Asking a grieving mother if she’s going back to work is just a tiny bit insulting. It’s like saying “hmm too bad the stay at home mom thing didn’t work out for you, how else are you going to make your life worth something?” Or flat out saying ” are you over it yet?”
I realize few people can empathize, but I’d rather you not say anything than say something that upsets me more.
The honest answer is I don’t know and while we’ve talked about it I still don’t know. I’m still an emotional train wreck. There are days I don’t want to get out of bed. There are also days I can do normal stuff again, but I still break down at least once day, I wake up crying. I still get PTSD flashbacks every day and every thing I do feels like I’m doing it wrong because my baby isn’t with me.
I don’t even know how to get through a whole day yet, So no.. I don’t know when or if I’ll be ready to go back to work and it’s really none of your business if you have to ask.

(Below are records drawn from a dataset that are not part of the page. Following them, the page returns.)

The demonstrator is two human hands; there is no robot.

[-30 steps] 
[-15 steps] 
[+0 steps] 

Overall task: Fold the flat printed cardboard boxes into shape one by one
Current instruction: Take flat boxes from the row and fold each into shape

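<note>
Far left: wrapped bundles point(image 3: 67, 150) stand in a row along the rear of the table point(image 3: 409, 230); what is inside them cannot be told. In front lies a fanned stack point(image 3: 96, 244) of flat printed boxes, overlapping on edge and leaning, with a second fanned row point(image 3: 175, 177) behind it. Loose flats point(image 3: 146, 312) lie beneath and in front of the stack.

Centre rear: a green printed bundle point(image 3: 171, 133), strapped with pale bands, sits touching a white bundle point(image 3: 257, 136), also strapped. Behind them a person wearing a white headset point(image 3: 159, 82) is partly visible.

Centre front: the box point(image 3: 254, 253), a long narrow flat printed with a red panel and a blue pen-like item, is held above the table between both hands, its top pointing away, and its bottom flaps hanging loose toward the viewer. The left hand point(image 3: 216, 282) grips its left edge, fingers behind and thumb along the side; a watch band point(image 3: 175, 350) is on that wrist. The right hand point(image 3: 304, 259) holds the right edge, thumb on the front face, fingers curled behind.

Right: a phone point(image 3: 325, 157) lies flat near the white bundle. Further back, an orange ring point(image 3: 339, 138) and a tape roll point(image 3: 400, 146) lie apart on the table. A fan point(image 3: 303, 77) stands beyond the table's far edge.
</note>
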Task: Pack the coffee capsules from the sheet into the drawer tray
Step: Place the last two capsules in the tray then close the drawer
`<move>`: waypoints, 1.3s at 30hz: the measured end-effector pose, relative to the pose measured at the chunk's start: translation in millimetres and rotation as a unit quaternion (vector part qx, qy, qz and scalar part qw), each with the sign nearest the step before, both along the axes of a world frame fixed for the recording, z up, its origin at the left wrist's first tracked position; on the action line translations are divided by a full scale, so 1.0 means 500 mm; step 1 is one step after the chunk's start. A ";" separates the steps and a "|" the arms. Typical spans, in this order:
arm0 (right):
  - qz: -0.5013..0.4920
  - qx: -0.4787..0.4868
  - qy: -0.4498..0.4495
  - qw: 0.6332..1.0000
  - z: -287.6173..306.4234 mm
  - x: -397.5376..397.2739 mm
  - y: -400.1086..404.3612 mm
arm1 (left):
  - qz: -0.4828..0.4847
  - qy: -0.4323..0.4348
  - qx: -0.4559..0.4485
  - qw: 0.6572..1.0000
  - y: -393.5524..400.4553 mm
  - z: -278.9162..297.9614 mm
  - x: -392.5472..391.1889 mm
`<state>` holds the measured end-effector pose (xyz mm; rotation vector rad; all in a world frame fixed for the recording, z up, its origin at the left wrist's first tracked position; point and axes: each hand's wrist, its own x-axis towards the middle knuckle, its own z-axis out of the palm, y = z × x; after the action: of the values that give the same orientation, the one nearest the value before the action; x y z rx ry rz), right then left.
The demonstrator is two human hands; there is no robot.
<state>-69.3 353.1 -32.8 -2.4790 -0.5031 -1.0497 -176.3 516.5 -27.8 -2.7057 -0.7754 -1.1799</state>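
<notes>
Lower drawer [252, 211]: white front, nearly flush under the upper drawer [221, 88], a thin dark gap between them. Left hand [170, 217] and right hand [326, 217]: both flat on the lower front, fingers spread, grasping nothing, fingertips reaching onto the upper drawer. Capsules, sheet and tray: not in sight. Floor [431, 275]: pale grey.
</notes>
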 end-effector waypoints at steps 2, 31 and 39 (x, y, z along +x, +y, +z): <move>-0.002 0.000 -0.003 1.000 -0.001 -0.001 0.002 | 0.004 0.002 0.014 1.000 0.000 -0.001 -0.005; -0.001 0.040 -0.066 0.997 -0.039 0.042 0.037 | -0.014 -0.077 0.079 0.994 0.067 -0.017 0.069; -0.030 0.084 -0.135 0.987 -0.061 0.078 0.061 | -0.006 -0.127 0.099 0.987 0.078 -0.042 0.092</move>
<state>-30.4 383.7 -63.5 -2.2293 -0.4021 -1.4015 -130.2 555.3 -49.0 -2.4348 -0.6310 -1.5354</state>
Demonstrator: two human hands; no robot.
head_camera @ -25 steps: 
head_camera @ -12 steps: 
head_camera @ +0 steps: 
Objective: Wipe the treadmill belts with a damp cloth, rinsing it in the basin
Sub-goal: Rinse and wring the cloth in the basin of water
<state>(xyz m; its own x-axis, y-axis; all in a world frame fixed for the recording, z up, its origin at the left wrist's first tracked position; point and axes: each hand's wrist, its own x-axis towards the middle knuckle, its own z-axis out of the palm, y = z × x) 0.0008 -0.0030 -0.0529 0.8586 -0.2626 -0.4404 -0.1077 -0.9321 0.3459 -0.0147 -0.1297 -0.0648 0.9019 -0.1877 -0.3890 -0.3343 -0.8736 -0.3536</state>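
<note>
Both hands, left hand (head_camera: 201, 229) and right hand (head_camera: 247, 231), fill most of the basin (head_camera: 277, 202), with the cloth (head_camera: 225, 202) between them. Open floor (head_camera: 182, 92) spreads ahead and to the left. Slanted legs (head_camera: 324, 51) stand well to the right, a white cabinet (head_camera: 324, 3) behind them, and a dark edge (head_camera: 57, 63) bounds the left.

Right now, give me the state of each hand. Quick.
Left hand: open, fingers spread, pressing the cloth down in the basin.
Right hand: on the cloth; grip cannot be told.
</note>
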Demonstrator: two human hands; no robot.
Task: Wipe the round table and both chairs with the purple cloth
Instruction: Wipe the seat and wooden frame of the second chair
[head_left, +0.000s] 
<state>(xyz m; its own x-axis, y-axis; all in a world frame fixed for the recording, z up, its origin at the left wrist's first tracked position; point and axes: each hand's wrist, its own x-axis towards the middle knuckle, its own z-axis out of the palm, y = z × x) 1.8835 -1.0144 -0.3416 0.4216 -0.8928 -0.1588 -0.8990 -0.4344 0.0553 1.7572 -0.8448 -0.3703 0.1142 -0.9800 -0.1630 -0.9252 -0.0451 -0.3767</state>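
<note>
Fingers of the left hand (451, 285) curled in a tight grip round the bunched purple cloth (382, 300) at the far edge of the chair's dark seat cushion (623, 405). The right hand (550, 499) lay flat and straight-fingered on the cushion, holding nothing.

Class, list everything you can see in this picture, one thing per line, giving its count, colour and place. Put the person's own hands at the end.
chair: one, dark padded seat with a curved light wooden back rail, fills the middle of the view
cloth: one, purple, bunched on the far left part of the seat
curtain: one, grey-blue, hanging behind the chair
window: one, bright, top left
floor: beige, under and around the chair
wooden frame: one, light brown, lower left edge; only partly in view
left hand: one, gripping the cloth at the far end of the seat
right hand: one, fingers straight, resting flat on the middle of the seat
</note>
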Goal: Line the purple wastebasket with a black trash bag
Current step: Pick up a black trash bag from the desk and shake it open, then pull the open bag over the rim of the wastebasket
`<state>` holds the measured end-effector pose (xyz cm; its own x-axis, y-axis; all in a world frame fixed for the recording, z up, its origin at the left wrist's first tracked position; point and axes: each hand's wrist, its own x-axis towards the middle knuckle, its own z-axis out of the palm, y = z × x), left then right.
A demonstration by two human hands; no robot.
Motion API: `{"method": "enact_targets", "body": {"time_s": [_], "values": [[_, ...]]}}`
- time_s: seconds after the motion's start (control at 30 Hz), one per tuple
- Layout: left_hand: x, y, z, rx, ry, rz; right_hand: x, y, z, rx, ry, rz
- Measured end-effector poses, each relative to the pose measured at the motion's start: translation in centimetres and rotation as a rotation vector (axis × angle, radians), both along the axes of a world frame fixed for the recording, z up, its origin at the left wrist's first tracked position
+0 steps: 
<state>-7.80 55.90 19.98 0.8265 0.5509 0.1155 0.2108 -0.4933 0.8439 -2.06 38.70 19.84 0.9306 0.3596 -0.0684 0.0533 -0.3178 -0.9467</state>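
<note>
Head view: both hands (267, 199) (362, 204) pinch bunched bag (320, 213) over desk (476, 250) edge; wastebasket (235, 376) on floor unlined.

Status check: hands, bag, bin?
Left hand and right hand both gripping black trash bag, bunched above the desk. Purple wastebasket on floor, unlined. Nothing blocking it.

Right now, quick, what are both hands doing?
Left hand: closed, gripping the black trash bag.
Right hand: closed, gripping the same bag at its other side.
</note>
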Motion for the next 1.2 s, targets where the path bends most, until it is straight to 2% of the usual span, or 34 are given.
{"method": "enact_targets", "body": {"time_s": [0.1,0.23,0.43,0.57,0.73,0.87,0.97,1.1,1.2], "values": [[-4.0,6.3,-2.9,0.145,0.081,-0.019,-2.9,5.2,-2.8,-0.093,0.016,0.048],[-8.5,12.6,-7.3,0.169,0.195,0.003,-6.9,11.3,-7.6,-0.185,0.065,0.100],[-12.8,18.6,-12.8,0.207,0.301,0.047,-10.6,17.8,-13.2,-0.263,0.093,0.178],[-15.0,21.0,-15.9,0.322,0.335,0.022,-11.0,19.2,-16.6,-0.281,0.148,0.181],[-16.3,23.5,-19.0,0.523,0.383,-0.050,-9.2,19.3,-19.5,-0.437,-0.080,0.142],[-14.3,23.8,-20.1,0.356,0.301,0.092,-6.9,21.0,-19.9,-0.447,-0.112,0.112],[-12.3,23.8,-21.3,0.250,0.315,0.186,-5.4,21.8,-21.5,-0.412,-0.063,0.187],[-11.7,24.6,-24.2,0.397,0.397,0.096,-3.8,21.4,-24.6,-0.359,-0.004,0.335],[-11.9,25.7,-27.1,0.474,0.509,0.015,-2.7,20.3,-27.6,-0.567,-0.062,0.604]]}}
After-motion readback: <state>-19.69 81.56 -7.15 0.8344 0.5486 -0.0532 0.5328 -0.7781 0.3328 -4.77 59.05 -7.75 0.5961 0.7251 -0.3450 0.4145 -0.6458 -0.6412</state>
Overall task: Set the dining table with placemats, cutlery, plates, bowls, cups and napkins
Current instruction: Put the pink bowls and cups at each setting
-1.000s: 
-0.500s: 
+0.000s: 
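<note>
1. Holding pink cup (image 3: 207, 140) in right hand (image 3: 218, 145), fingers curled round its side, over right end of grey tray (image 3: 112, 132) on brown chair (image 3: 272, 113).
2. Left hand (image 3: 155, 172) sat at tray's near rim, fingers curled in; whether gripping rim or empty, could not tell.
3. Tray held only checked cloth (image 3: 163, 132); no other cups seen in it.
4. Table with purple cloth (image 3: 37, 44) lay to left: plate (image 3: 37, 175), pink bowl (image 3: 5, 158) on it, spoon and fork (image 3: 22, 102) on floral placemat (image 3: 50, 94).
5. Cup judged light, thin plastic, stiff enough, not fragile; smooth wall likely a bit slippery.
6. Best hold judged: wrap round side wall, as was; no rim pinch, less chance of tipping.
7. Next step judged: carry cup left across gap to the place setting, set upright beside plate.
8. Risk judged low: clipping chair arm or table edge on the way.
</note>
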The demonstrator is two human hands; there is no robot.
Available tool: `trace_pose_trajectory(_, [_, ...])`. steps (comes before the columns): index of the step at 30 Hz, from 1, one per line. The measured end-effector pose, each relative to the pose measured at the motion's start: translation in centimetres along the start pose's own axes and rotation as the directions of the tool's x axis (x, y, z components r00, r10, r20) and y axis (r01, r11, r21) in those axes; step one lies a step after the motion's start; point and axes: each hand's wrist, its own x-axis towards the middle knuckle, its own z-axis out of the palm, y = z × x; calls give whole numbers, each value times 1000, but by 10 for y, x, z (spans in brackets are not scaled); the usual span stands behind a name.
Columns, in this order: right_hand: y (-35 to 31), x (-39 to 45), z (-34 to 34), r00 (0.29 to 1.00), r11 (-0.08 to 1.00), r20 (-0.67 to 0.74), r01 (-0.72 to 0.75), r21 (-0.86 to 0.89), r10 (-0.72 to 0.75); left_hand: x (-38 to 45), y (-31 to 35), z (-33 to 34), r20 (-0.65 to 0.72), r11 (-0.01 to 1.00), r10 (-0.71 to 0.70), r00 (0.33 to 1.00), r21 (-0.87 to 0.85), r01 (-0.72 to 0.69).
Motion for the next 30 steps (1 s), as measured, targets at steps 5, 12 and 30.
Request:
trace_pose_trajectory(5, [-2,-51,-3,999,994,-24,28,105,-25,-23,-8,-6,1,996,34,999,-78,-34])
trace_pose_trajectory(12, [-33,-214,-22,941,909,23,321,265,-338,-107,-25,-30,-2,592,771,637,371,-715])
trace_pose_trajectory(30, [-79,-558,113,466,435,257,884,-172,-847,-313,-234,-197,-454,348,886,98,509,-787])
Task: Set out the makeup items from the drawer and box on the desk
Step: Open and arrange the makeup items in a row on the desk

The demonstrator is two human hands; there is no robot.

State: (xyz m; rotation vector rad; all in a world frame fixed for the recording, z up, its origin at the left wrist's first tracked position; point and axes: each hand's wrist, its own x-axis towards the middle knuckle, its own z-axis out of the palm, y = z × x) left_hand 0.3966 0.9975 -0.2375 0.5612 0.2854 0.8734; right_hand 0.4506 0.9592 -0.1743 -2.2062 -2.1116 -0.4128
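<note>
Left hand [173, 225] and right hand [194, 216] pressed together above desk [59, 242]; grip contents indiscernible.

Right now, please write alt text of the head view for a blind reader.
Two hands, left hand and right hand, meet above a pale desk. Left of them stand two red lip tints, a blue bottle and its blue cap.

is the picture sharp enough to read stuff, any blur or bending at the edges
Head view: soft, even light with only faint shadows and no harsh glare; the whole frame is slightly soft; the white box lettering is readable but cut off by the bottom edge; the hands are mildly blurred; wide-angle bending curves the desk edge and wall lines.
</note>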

I just miss my son so much…
Max. My son. I love you my Squishy bear!!
This was the eulogy I wrote and read for him at his funeral ( My in-laws typed it up) :
Let me start by saying that people shouldn’t feel bad for not knowing what to say. In fact, I hope that many of you don’t and never will know what to say, because if you knew what to say, that means you need the love and support just as much as we do.
I often sat and wondered what kind of person you’d be. Now it’s clear I knew all along. You were strong and brave. You had a genuinely happy smile. You were just as stubborn as I am. You were relaxed and silly. You had such a handsome, charismatic smile; I just knew someday I’d chase girlfriends away with a stick. You made the funniest faces and sounds and now I know you did that to make me smile. I needed you much more than you needed me. I still need you.
Your smile was like rays of sunshine to us. Your cries were like a frantic earthquake but your silence is devastating.
It wasn’t supposed to be like this, from the moment we first held you, your father and I had so many plans. I was going to teach you to talk and walk and read. I was teaching you sign language. Your father was going to teach you how to ride a bike. He was going to build rockets with you and teach you how to shave and how to change oil. He was going to teach you how airplanes fly and cars drive. I was going to give you advice on women. Your father was going to teach you college level math. Your father and I were going to embrace each other as you got hooded for your doctorate. I was going to have a mother-son dance with you at your wedding. Your father was going to advise you on being a father. You were supposed to plan my funeral.
There were so many things we were going to do, but God hit the pause button on our lives. Now what was once beautiful music is silence, all that was fast is now still. Everything is now deafeningly quiet.
Your eyes had such a spark in them, a zest for the short life you had. Like a tiny candle, you lit up our world so brightly for such a short time. You completed your daddy and me. I would move the heavens to hold you one last time and pacify your cries. Now you’ll rush to my side to soothe my cries. You’ll always be in our hearts.
I desperately search for answers to “why” and I just can’t find one. I’m sure someday I’ll understand why our perfect baby was taken from us, but for now, I can’t even pretend to understand why you – why us? To quote a show “The only way I can feel this sad is if I felt something good before, so I guess what I’m feeling is beautiful sadness.” Just know that you were the perfect embodiment of our love. You are loved. We wouldn’t do anything different because all was perfect. You were perfect and we’ll be with you again someday. Daddy loves you, mommy loves you. Sleep peacefully, our little squishy bear.